Drakon Darshan Satan
Compact Disc (CD), Vinyl LP
Nox Formulae hail from Greece, a country with a rich and unique black metal tradition. The band’s sophomore album, Drakon Darshan Satan, fits under the broad umbrella of Hellenic black metal, but it often feels much more extreme than the classic interpretation of that sound. The signature howled vocals and melodic riffing are present, but they’re set in a lightless void, and underpinned by drums that frequently break into furious blast beats. The melodies do shine through, though, and on songs like “The Black Stone of Satan,” the band even manages to be legitimately catchy. Essentially, if you take late-era Varathron, turn down the fun knob, and increase the evil factor, you get Nox Formulae.
Choir of Babel
Vinyl LP, Compact Disc (CD), Cassette
Mike Rekevics is probably the all-time MVP of this column. He appeared twice on 2019’s year-end list as a member of both Yellow Eyes and Vanum, and he’s a part of a half dozen other quality projects besides, including the mighty Ruin Lust.
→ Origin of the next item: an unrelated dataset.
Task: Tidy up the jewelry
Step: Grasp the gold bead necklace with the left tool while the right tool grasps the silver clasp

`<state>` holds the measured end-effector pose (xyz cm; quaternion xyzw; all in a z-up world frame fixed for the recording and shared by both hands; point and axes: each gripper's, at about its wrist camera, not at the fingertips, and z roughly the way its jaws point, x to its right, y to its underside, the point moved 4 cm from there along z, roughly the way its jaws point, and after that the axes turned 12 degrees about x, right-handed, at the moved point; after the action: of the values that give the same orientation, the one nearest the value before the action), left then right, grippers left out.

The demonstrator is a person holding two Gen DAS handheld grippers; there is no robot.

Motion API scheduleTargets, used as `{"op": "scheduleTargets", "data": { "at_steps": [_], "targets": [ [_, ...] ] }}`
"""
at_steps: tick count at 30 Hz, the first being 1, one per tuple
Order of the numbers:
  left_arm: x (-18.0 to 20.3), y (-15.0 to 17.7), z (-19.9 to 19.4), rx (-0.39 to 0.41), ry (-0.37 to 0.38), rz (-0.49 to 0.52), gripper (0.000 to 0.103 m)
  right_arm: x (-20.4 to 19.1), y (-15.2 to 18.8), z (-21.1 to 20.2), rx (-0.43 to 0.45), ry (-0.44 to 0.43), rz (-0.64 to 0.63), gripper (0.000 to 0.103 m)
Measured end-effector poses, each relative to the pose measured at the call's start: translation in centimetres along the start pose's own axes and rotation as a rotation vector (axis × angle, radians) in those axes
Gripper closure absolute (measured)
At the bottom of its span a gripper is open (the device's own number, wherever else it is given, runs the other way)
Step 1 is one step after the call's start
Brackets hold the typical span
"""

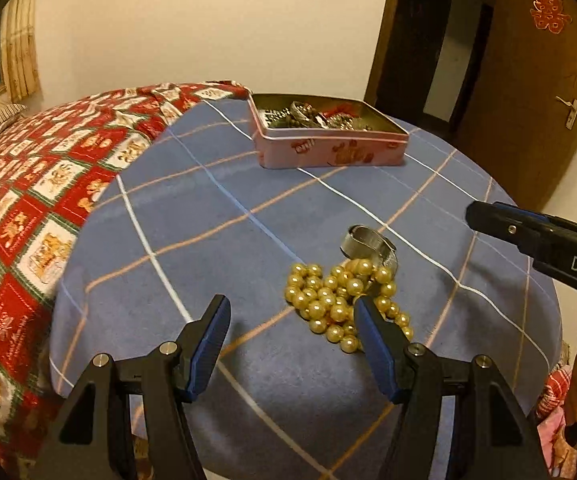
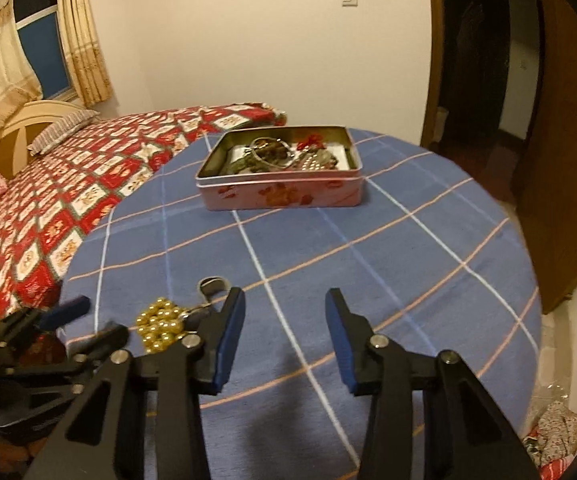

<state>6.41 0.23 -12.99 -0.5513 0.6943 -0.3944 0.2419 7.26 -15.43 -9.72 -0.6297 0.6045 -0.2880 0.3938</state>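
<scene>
The gold bead necklace (image 1: 338,304) lies heaped on the blue checked cloth (image 1: 216,216), just ahead and to the right of the left gripper (image 1: 290,312), whose right finger tip overlaps the heap; a silver bangle (image 1: 368,244) sits just beyond. The left gripper is nearer and stands wide apart, holding nothing. The right gripper (image 2: 284,304) (beads off to its left) is partly open and empty. The pink tin (image 1: 328,148) lies well ahead.

One tin (image 1: 328,152), one pearl necklace (image 1: 340,300), one silver bangle (image 1: 368,242), two hand-held grippers.
</scene>
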Motion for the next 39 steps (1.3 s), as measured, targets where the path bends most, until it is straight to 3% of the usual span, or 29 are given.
{"op": "scheduleTargets", "data": {
  "at_steps": [4,8,10,12,14,17,20,29,35,39],
  "targets": [
    [0.9,0.3,1.5,-0.048,-0.018,0.042,0.038,0.4,0.5,0.7,-0.023,-0.008,0.027,0.058],
    [1.3,0.6,3.2,-0.118,0.015,0.008,0.038,0.6,0.5,1.1,-0.031,-0.009,0.039,0.058],
    [1.7,0.6,3.6,-0.113,-0.005,0.048,0.04,0.8,0.5,1.1,-0.031,-0.007,0.043,0.058],
    [2.0,0.5,3.9,-0.092,-0.034,0.097,0.06,1.1,0.4,1.2,-0.032,-0.007,0.056,0.058],
    [1.8,0.3,3.9,-0.085,-0.007,0.082,0.073,1.4,0.6,1.4,-0.038,-0.009,0.068,0.058],
    [1.1,0.2,3.7,-0.075,0.025,0.047,0.074,1.7,0.9,1.9,-0.056,-0.025,0.095,0.058],
    [0.4,-0.3,3.1,-0.031,0.038,0.016,0.083,1.7,1.1,2.3,-0.068,-0.034,0.101,0.058],
    [-2.0,-3.9,-0.9,0.123,0.024,-0.036,0.083,1.4,1.4,3.1,-0.091,-0.069,0.132,0.058],
    [-3.1,-5.6,-2.8,0.195,0.011,-0.068,0.083,-0.6,1.4,3.7,-0.106,-0.142,0.126,0.058],
    [-3.6,-6.1,-3.6,0.217,0.003,-0.077,0.083,-2.1,1.6,4.8,-0.13,-0.177,0.119,0.051]
  ]
}}
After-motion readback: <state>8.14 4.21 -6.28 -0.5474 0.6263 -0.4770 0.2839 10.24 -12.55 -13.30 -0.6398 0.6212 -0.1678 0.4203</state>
Choir of Babel is that band’s third album, and it lives on the extreme fringes of black and death metal sometimes referred to as “war metal.” Whereas a lot of war metal is all about sonic filth, the instruments on Choir of Babel are for the most part intelligible. The writing and performances are pushed to the bleeding edge, but Rekevics and his bandmates want you to hear exactly how they’re pummeling you.